▶ **TASK DIRECTIONS**: Apart from pictures, transcribe exactly each line from the one containing "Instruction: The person" through the final line of the listing below.

▶ **DATA EXTRACT**:

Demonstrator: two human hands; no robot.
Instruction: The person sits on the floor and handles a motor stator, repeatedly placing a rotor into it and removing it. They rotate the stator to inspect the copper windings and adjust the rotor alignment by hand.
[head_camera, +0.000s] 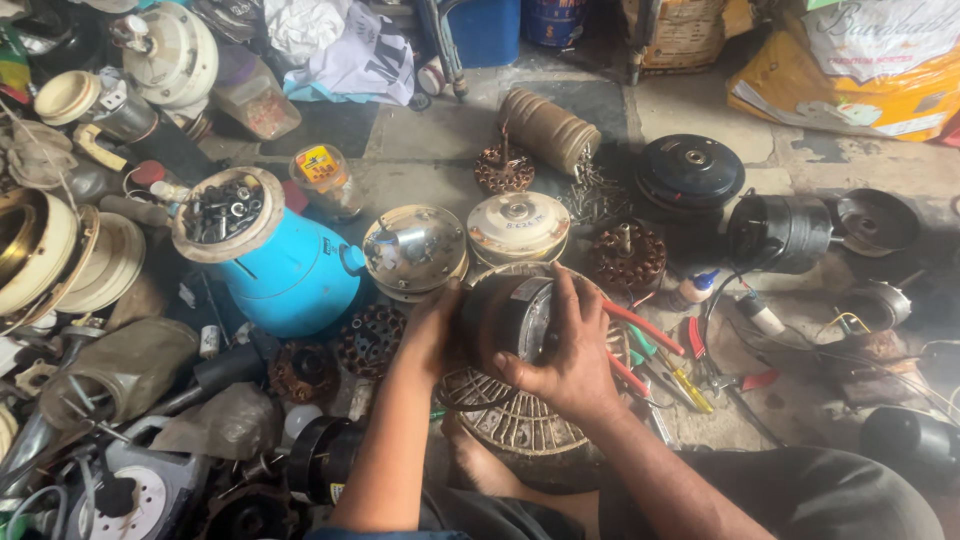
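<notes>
Both my hands hold a dark cylindrical motor (505, 315) just above a round slotted metal housing (525, 425) on the floor. My left hand (432, 335) cups the motor's left side. My right hand (570, 355) wraps over its right side and front, fingers spread on the metal band. My bare foot (480, 465) rests beside the housing.
Two cream fan covers (518, 225) (413, 247) lie just beyond the motor. A blue canister (285, 270) topped by a bowl of bolts stands left. Red-handled pliers (640, 330) and screwdrivers (685, 385) lie right. Copper-wound stators (628, 257), black motors (780, 232) and clutter surround me.
</notes>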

▶ **THE ANSWER**:
Instruction: The person sits on the floor and handles a motor stator, repeatedly placing a rotor into it and removing it. They rotate the stator to inspect the copper windings and adjust the rotor alignment by hand.
[head_camera, +0.000s] 
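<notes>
Both my hands hold a dark cylindrical motor (505, 315) just above a round slotted metal housing (525, 425) on the floor. My left hand (432, 335) cups the motor's left side. My right hand (570, 355) wraps over its right side and front, fingers spread on the metal band. My bare foot (480, 465) rests beside the housing.
Two cream fan covers (518, 225) (413, 247) lie just beyond the motor. A blue canister (285, 270) topped by a bowl of bolts stands left. Red-handled pliers (640, 330) and screwdrivers (685, 385) lie right. Copper-wound stators (628, 257), black motors (780, 232) and clutter surround me.
</notes>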

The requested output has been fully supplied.